Fall is supposed to represent the golden years of our lives. Our summer truly was pure gold, but I am not looking forward to the fall.  I am not looking forward to Terry’s fall.

In the poem by Yeats, the end of summer and the beginning of fall represents the heartache of living in a time when “all’s changed” in the 19 years since he first saw the swans at the lake.

My dear wife Terry is changing right before my eyes, especially in the last 19 months.

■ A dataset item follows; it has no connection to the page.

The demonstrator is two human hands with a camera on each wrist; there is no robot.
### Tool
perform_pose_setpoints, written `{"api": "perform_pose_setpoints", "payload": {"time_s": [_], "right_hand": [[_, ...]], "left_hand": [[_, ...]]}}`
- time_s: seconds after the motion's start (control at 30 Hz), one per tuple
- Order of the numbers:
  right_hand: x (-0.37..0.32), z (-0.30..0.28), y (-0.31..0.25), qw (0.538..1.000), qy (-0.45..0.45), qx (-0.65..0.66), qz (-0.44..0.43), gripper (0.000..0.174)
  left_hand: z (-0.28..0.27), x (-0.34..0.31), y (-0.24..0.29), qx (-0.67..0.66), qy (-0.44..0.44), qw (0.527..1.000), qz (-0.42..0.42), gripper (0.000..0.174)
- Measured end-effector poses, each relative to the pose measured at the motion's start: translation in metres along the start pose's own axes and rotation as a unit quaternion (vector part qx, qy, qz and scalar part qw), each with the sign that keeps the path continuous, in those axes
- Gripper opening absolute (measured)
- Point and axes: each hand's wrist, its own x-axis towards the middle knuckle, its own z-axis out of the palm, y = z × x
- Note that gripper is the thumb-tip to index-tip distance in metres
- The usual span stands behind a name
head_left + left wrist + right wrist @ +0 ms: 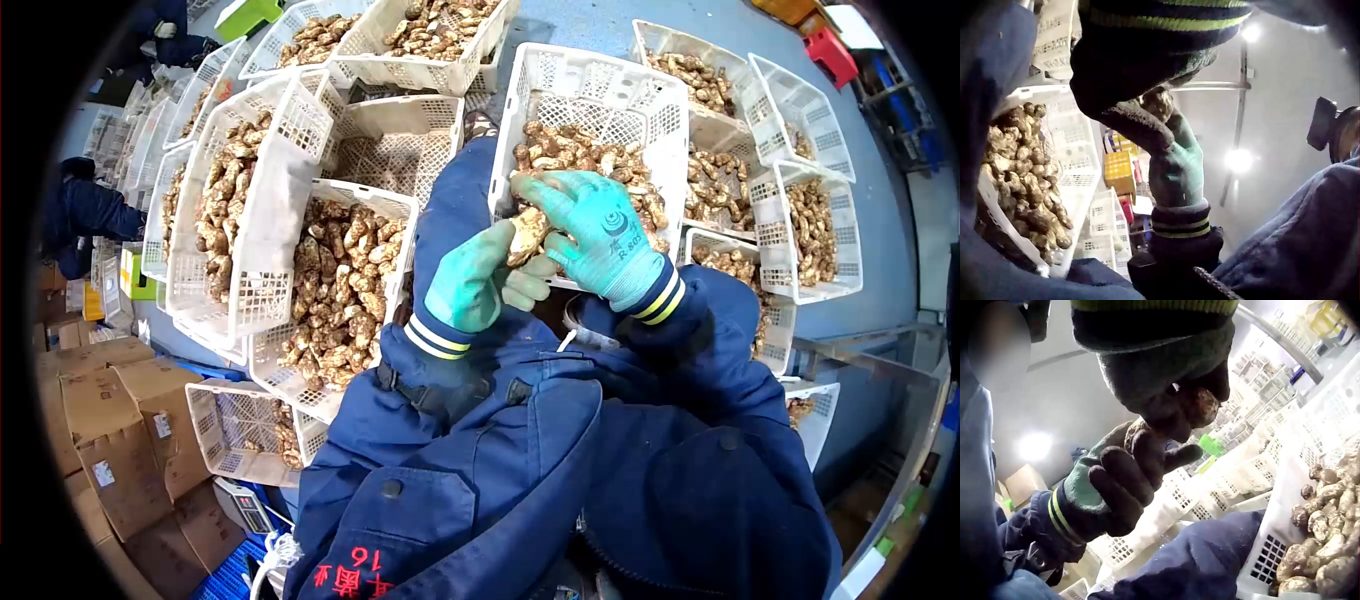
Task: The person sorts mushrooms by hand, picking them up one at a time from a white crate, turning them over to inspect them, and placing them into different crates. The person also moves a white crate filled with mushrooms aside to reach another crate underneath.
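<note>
Both hands wear green gloves with dark, dirty fingers and meet over the lap. My left hand pinches a pale brown, soil-flecked mushroom by its lower end. Over its upper end, my right hand curls its fingers and sets its thumb beside it. In the right wrist view a brown mushroom piece shows in the right hand's grip; whether it belongs to the same mushroom I cannot tell. Just beyond the hands, a white plastic crate holds a heap of similar mushrooms.
More white crates of mushrooms stand on the left and right. One crate at the upper left holds very little. Cardboard boxes are stacked at the lower left, near a scale. A metal frame stands at right.
</note>
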Motion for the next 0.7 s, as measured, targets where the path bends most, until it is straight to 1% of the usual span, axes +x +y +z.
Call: {"api": "perform_pose_setpoints", "payload": {"time_s": [0.1,0.13,0.17,0.2,0.23,0.3,0.33,0.4,0.43,0.47,0.53,0.57,0.67,0.7], "right_hand": [[-0.001,-0.003,-0.004,0.992,0.073,0.103,0.002,0.066],[-0.002,-0.004,-0.005,0.951,0.085,0.286,0.083,0.064],[-0.004,-0.005,-0.007,0.870,0.092,0.458,0.160,0.061],[-0.006,-0.007,-0.008,0.752,0.096,0.610,0.231,0.060],[-0.009,-0.011,-0.005,0.763,0.059,0.603,0.225,0.056],[-0.010,-0.010,-0.006,0.807,0.003,0.554,0.205,0.057],[-0.012,-0.009,-0.006,0.826,-0.027,0.529,0.196,0.057],[-0.009,-0.009,-0.013,0.770,0.002,0.574,0.279,0.045],[-0.010,-0.006,-0.012,0.757,0.009,0.592,0.277,0.043],[-0.010,-0.004,-0.012,0.744,0.016,0.610,0.274,0.042],[-0.009,-0.006,-0.015,0.747,0.016,0.593,0.299,0.041],[-0.008,-0.007,-0.016,0.750,0.017,0.584,0.310,0.041],[-0.010,-0.004,-0.015,0.744,0.029,0.598,0.296,0.040],[-0.010,-0.003,-0.012,0.755,0.021,0.581,0.304,0.039]], "left_hand": [[0.000,-0.001,-0.007,-0.139,-0.050,0.989,-0.002,0.047],[0.003,-0.003,-0.009,-0.197,-0.068,0.978,-0.005,0.046],[0.005,-0.004,-0.011,-0.226,-0.083,0.971,-0.001,0.046],[0.007,-0.006,-0.012,-0.255,-0.098,0.962,0.003,0.046],[0.008,-0.006,-0.014,-0.253,-0.109,0.961,0.016,0.045],[0.008,-0.009,-0.017,-0.121,-0.120,0.981,0.092,0.046],[0.010,-0.009,-0.020,-0.138,-0.101,0.982,0.087,0.046],[0.026,-0.008,-0.018,-0.170,-0.060,0.980,0.079,0.047],[0.031,-0.010,-0.016,-0.169,-0.040,0.983,0.057,0.049],[0.028,-0.011,-0.016,-0.159,-0.042,0.985,0.054,0.050],[0.022,-0.010,-0.018,-0.140,-0.047,0.988,0.047,0.053],[0.032,-0.010,-0.017,-0.177,-0.017,0.983,0.033,0.057],[0.036,-0.012,-0.017,-0.133,0.001,0.990,0.037,0.057],[0.038,-0.014,-0.017,-0.141,0.013,0.989,0.034,0.057]]}}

Anastacia, an American singer/song writer who has had more success outside of the United States, wrote in her song Seasons Change:
Happy turns to sad
Sometimes life gets bad
Things get rearranged
Nothing stays the same
It just never ends
Here we go again
One thing still remains
Seasons change.

I think I made a point in one of my previous blog posts that I hate change, always have.   But I also made a point in previous posts that I was going to be more positive in the future. Look on the Brightside of Life. The glass is half full.  

So now Terry and I plan on making a concerted effort to enjoy this autumn. Maybe we’ll go apple picking. We’ll buy a pumpkin or two for the front of the house.  I have been known to enjoy a good Oktoberfest in the past. I might even go to Starbucks and buy a spiced pumpkin latte. Or better yet go somewhere that serves hard apple cider.

This fall we’ll continue to enjoy taking walks. With fewer mosquitos we’ll be able to enjoy our walks in the woods more. The sound of crunching leaves underfoot is always a pleasant one.  Maybe I’ll take Terry to a football game. My old high school team plays within walking distance of our house.

This weekend I’m taking Terry to her childhood home in Rhode Island for a Walk to End Alzheimer’s.  Fall always seems to arrive a bit sooner in New England.  The air is cooler up there, and soon it will be at our house as well. When it comes to Terry’s mental health, however, I just hope the temperatures are the only things that gradually decrease this fall.

On the ride up to New England we’ll enjoy the foliage, which has already begun up there. Once there we will enjoy visiting with Terry’s family.  And on the way home, we will begin to enjoy our time together this fall.

So yesterday was the first day of fall. And as the old 1960s expression goes, “Today is the first day of the rest of my life.”

I am afraid of what tomorrow will be. But we will try to make the most of it, with or without a spiced pumpkin latte.